Elena

D'Andreï Zviaguintsev (Russie, 1h49) avec Nadejda Markina, Andreï Smirnov…


Elena était femme de ménage mais a fini par se marier avec son employeur. Leur demeure bourgeoise figure une Russie hors du temps, figée, loin des temps présents. Et soudain, boum ! Elena sort, prend le métro et se retrouve de plain-pied avec le Moscou d'aujourd'hui. C'est un choc, que la mise en scène intensifie par des plans plus courts et la musique sérielle de Philip Glass, judicieusement employée. Le film prend alors son envol et ne redescendra plus des hauteurs. Le nœud du drame se met en place, une fracture sociale que seuls les allers et venus d'Elena empêchent d'éclater au grand jour. Il y a du génie dans la manière dont Zviaguintsev fait basculer le récit : un plan fulgurant où un accident se produit l'air de rien, une conversation entre gens distingués qui vire au règlement de compte social et enfin, un climax en trompe-l'œil, dont le calme à l'image ne doit pas masquer l'incroyable violence politique. Car pour l'auteur, les deux mondes (les puissants arrogants et les pauvres revanchards) ne se feront jamais de cadeaux.
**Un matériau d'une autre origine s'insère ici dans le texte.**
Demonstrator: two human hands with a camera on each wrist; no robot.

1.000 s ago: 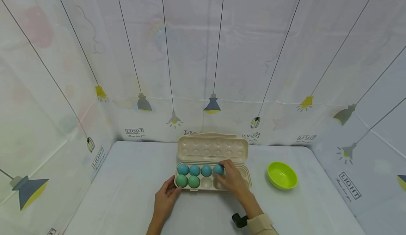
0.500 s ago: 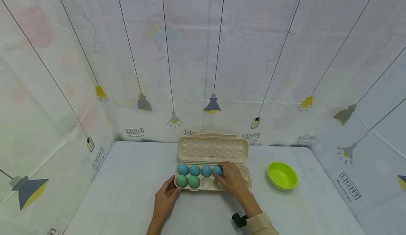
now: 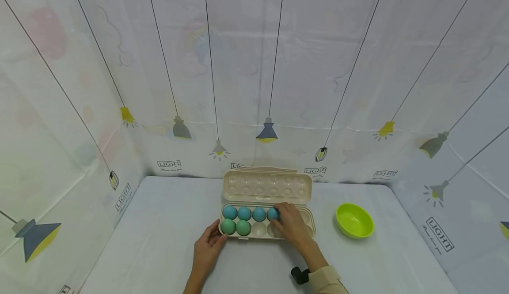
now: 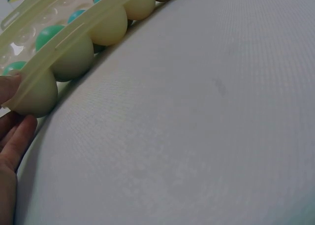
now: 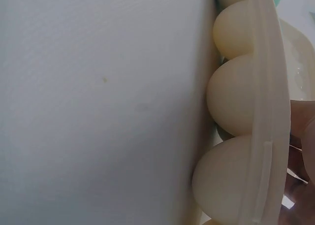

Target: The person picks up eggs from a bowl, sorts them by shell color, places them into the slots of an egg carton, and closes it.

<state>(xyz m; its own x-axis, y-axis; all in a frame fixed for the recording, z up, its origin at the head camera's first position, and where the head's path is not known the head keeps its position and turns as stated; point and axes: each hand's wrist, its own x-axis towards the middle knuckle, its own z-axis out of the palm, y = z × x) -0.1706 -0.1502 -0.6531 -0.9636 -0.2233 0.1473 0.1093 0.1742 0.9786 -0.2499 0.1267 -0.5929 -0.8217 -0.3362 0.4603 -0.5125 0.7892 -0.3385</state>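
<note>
An open beige egg carton (image 3: 259,229) lies on the table, its lid (image 3: 267,187) tipped back. Several blue eggs (image 3: 244,213) fill the left part of the back row; two green eggs (image 3: 243,228) sit in front of them. At the carton's left end, my left hand (image 3: 207,246) grips it, thumb over the rim and fingers against the cup's outside in the left wrist view. My right hand (image 3: 292,224) pinches the rightmost blue egg (image 3: 273,213), which sits in a back-row cup. That hand covers some of the right-hand cups. In the right wrist view, fingers (image 5: 301,161) show behind the carton's rim.
A lime green bowl (image 3: 355,220) stands on the white-covered table (image 3: 159,232), right of the carton. Beside the right sleeve shows a small black object (image 3: 299,276). Behind the table hangs a lamp-printed curtain (image 3: 238,86).
Over the first half second my right hand shifts the blue egg slightly left and down in its cup. Since then it stays put, and the left hand has not moved.
</note>
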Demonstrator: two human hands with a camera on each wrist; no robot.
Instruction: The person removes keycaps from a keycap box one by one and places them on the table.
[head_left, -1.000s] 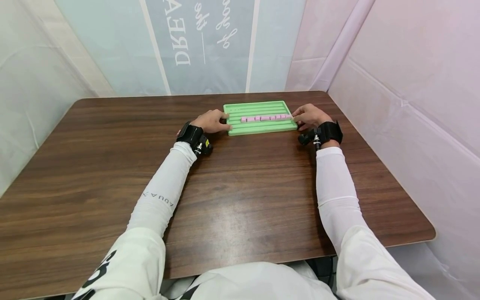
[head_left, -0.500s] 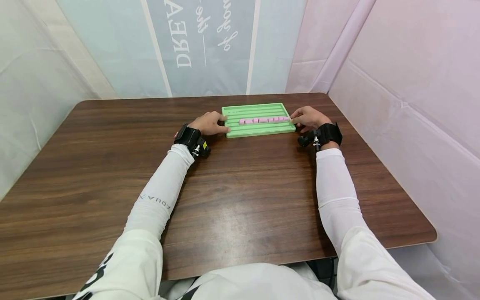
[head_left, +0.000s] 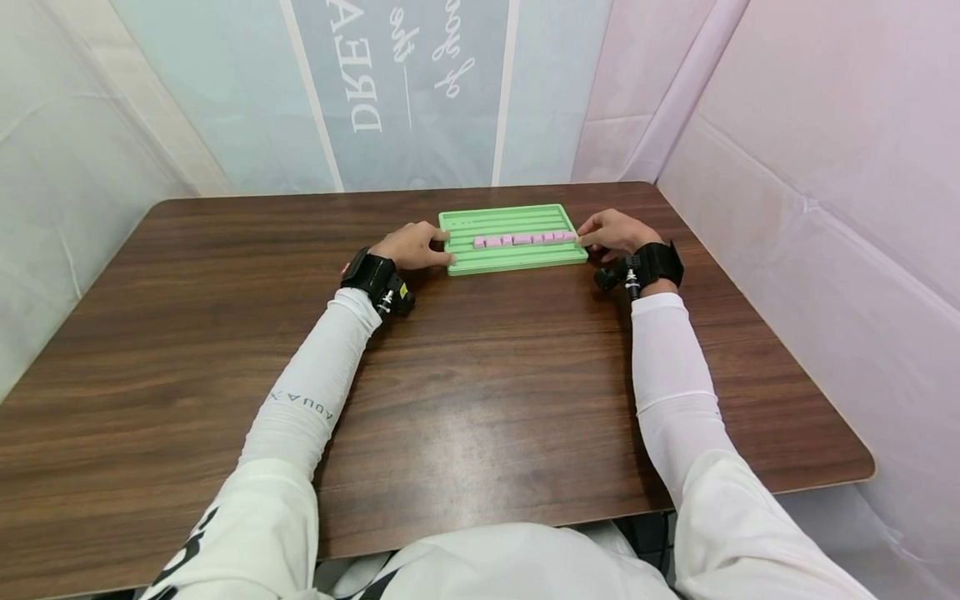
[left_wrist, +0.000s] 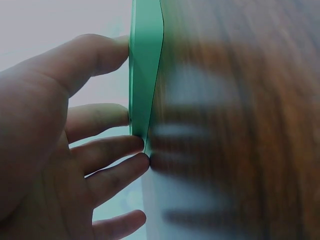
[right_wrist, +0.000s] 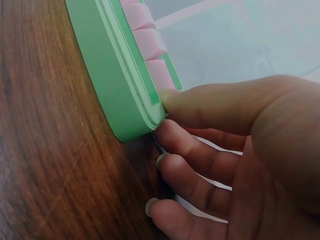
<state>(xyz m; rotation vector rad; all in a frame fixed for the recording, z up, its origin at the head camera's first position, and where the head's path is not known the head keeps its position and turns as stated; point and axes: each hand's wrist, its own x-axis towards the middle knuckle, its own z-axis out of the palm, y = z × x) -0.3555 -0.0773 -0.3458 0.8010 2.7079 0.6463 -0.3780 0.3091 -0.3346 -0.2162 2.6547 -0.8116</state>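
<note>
A light green tray [head_left: 517,260] with raised ridges lies near the back edge of the table. Several pink keycaps [head_left: 522,239] stand in a row along one of its grooves, one wider than the others. My left hand [head_left: 411,246] is at the tray's left end, its thumb and fingertips touching the side wall [left_wrist: 145,65] with the fingers fairly straight. At the other end my right hand [head_left: 618,233] pinches the tray corner. In the right wrist view its thumb presses on the rim beside the last keycap [right_wrist: 161,75], with the curled fingers against the outer side.
The brown wooden table [head_left: 480,375] reaches widely to the left and toward the body. White sheeting [head_left: 825,208] borders the right side, and a lettered blue-grey curtain [head_left: 420,150] hangs behind the back edge.
The tray has slid slightly left with its row of keycaps. Both hands have shifted left with it and stay at its ends.
</note>
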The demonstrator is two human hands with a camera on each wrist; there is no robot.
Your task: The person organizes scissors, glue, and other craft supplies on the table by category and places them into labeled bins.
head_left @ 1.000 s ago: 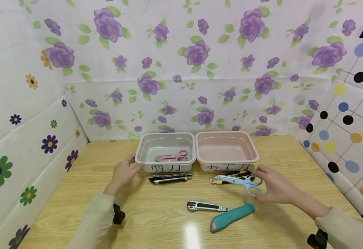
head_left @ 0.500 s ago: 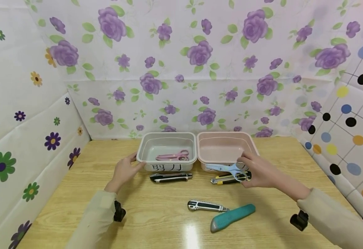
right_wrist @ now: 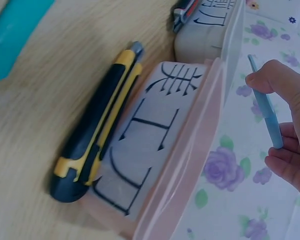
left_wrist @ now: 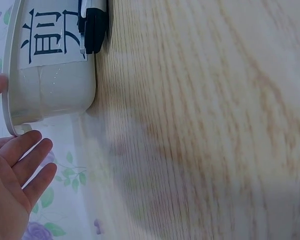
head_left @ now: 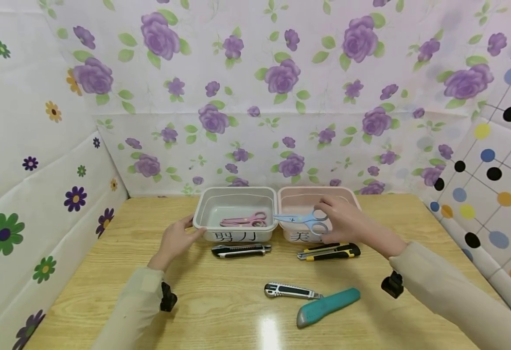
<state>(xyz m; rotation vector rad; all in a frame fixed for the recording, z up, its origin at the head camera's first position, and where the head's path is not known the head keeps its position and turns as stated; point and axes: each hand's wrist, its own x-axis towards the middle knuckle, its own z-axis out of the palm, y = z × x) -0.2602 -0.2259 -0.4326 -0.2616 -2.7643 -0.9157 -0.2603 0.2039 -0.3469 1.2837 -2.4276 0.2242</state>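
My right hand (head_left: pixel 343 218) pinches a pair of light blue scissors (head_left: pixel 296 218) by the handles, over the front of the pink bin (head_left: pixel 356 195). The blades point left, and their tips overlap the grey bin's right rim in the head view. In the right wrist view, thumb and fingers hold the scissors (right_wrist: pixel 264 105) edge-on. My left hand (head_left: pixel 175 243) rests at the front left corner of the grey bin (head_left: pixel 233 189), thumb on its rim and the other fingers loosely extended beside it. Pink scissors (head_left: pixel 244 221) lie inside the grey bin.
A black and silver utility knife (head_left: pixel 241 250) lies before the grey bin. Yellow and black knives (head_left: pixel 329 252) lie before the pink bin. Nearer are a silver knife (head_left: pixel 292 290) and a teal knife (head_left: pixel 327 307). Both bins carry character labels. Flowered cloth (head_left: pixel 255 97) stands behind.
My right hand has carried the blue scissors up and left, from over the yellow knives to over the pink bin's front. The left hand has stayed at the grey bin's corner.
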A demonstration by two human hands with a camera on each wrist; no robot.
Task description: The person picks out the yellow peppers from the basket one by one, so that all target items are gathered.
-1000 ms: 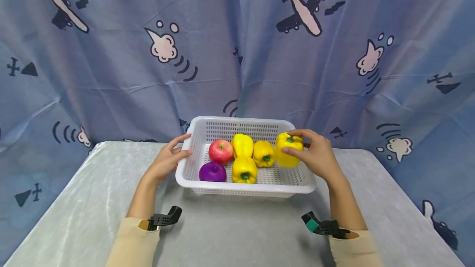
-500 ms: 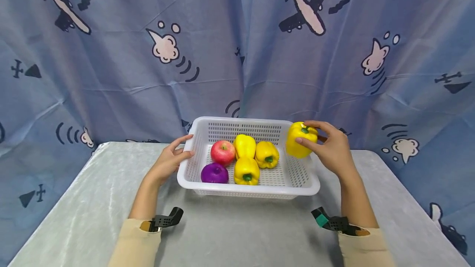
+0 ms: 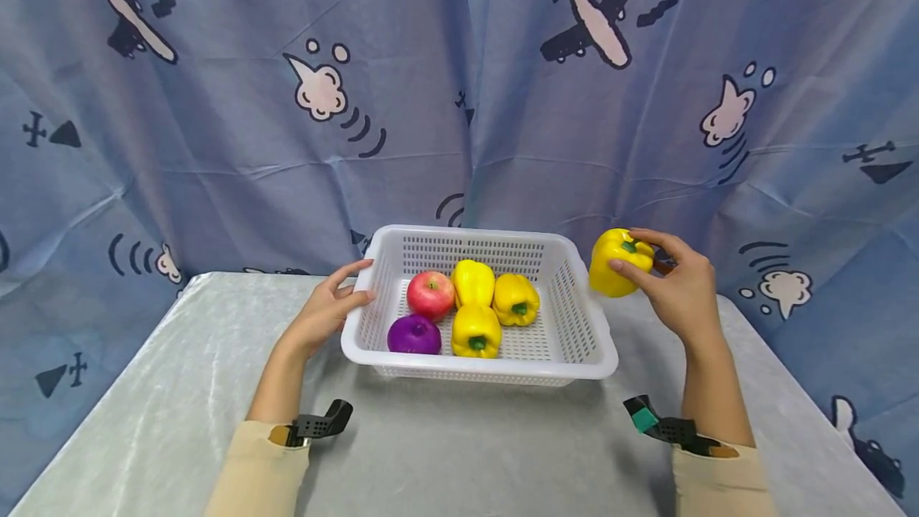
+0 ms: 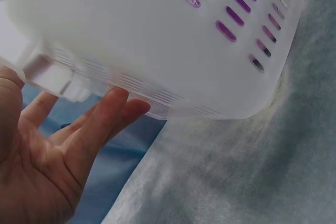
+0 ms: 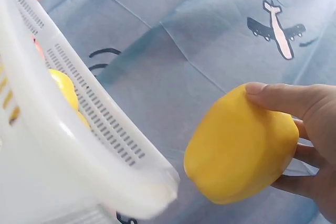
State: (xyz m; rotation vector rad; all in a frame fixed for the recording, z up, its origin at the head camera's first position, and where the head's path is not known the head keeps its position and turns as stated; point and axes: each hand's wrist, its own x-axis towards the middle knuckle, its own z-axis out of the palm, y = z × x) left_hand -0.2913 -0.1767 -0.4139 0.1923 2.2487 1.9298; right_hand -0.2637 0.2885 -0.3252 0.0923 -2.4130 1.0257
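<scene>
My right hand [image 3: 678, 286] holds a yellow bell pepper [image 3: 609, 268] between thumb and fingers, raised just outside the right end of the white plastic basket [image 3: 502, 370]. In the right wrist view this pepper [image 5: 239, 150] shows its smooth side, thumb on top. At the basket's left end my left hand [image 3: 323, 313] grips the rim, thumb and forefinger over it. The left wrist view shows other fingertips [image 4: 118, 95] against the outer wall below the rim. Inside the basket lie a red apple [image 3: 431, 296], a purple round vegetable [image 3: 414, 335] and three yellow bell peppers [image 3: 476, 332].
The basket stands on a table with a pale grey cloth [image 3: 459, 445]. Behind it hangs a blue curtain [image 3: 431, 86] printed with airplanes and clouds. A black wrist camera mount sits on each forearm at the beige sleeves.
My right hand has lifted the pepper from the basket's right end, over the rim and out to the right. The left hand keeps its grip on the basket.
</scene>
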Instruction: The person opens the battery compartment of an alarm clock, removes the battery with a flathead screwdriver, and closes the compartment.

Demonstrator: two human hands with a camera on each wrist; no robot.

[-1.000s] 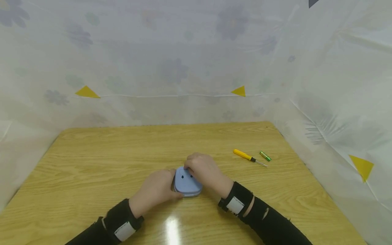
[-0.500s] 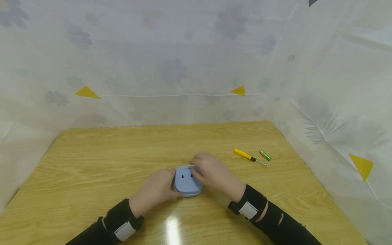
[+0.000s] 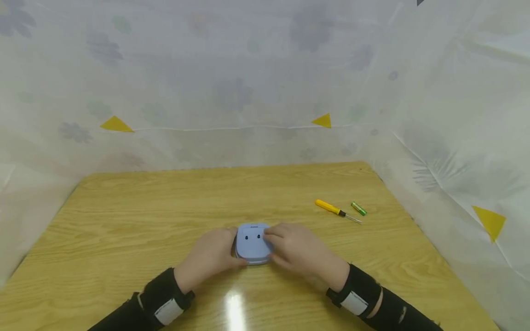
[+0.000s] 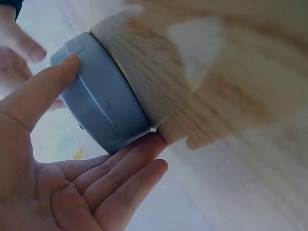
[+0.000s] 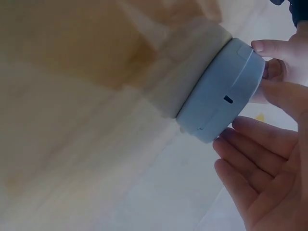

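Observation:
A light blue, rounded-square plastic device (image 3: 251, 248) with two small black dots on its top lies on the table. My left hand (image 3: 211, 250) grips its left side, thumb at the near edge and fingers toward the far edge; in the left wrist view the thumb presses the device's casing (image 4: 108, 91). My right hand (image 3: 302, 250) is at the right side, fingers loosely extended. From the right wrist view, its fingertips are at the edge of the casing (image 5: 211, 103), which has a small dark slot. In the left wrist view its thumb looks slightly apart from the device.
A screwdriver (image 3: 337, 211) with a yellow handle lies to the right on the wooden table (image 3: 165, 202). Just beyond its shaft is a green battery (image 3: 358, 208). Flower-patterned white sheeting (image 3: 232, 92) with yellow triangular patches encloses the back and sides.
My right hand has moved from the device's far top edge to its right side, uncovering the second black dot. My left hand and the device stay put.

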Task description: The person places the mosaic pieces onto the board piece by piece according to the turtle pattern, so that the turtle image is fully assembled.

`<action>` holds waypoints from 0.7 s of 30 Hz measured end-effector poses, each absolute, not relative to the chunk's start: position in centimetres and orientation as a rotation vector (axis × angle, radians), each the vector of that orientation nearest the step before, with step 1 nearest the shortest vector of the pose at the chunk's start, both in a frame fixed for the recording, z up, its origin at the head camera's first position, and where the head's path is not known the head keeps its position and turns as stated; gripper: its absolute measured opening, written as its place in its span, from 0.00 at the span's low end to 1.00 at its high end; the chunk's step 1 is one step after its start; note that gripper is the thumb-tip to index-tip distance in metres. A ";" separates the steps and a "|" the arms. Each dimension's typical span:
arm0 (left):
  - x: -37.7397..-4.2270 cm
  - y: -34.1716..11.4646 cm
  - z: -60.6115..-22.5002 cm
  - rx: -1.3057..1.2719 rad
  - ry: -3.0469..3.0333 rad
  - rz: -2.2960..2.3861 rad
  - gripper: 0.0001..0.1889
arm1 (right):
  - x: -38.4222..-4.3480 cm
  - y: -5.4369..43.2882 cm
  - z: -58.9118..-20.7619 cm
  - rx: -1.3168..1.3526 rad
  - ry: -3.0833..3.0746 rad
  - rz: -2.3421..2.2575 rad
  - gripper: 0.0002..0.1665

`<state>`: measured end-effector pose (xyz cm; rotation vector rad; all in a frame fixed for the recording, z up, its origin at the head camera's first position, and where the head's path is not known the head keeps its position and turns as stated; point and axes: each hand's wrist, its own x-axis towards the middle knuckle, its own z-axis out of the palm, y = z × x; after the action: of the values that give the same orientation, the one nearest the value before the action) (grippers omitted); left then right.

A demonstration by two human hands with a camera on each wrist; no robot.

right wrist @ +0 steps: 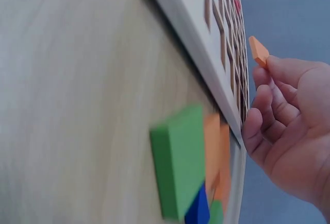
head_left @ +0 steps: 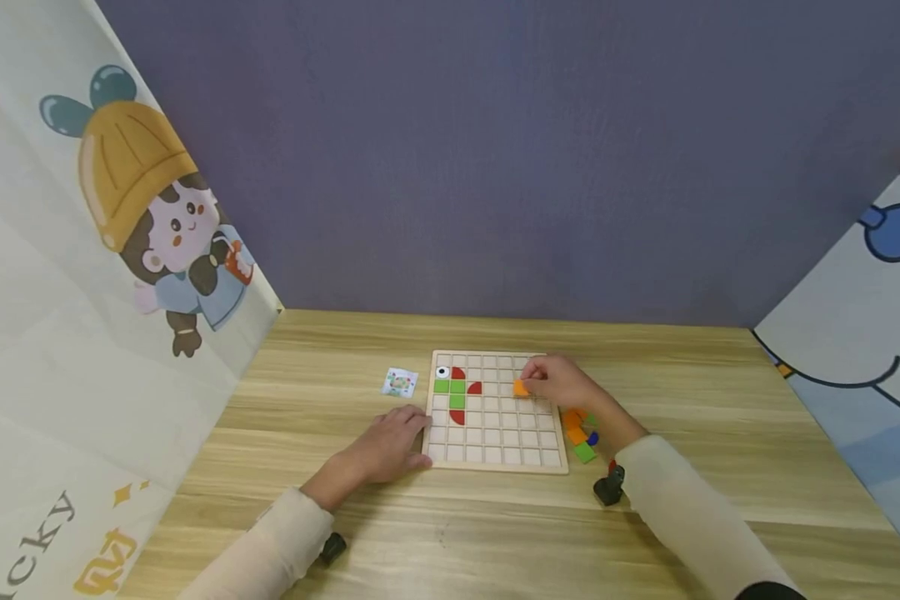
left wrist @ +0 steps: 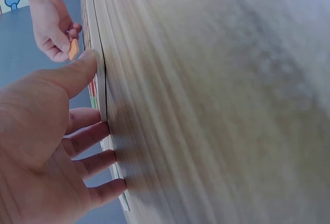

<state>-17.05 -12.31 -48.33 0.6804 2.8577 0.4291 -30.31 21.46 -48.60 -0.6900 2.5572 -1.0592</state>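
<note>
A wooden grid board [head_left: 499, 434] lies on the table. Toward its left side sit a white tile with an eye [head_left: 442, 372], several green square tiles [head_left: 457, 402] and red rounded pieces [head_left: 475, 388]. My right hand [head_left: 560, 382] pinches an orange block [head_left: 521, 388] between thumb and finger, over the board's right part; the right wrist view shows the orange block [right wrist: 259, 52] tilted at the fingertips. At the board's left edge rests my left hand [head_left: 387, 446], its thumb [left wrist: 82, 69] and fingers spread along the rim without gripping.
Loose orange blocks [head_left: 576, 431], a green block [head_left: 585, 452] and a blue block [head_left: 593, 437] lie just right of the board, under the right forearm. A small printed card [head_left: 400, 382] is left of the board. A dark wall [head_left: 510, 167] stands behind the table.
</note>
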 end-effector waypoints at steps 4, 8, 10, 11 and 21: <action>-17.0 -12.3 -48.3 0.687 2.858 0.424 0.35 | -30.2 20.4 -48.8 -0.697 2.537 -1.072 0.04; -17.0 -12.3 -48.4 0.691 2.862 0.411 0.35 | -30.0 19.4 -48.7 -0.718 2.513 -1.100 0.04; -16.9 -12.3 -48.3 0.693 2.866 0.405 0.34 | -29.9 18.8 -48.7 -0.733 2.509 -1.100 0.04; -16.9 -12.2 -48.4 0.694 2.867 0.406 0.34 | -29.8 18.5 -48.7 -0.744 2.510 -1.095 0.04; -16.8 -12.2 -48.4 0.684 2.867 0.405 0.34 | -29.2 15.8 -48.2 -0.743 2.526 -1.032 0.04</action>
<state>-16.83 -12.25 -48.36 0.6838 2.8674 0.4052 -29.18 15.78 -48.24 -0.7430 2.5261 -1.0321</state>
Il choisit donc l'impensable : le crime comme moyen ultime de redistribution des richesses. Et le châtiment ? À d'autres… Zviaguintsev préfère rester cinéaste jusqu'au bout, et braquer sa caméra sur un personnage secondaire le temps d'une baston hallucinante au crépuscule et en plan-séquence. Elena est un modèle de film libre.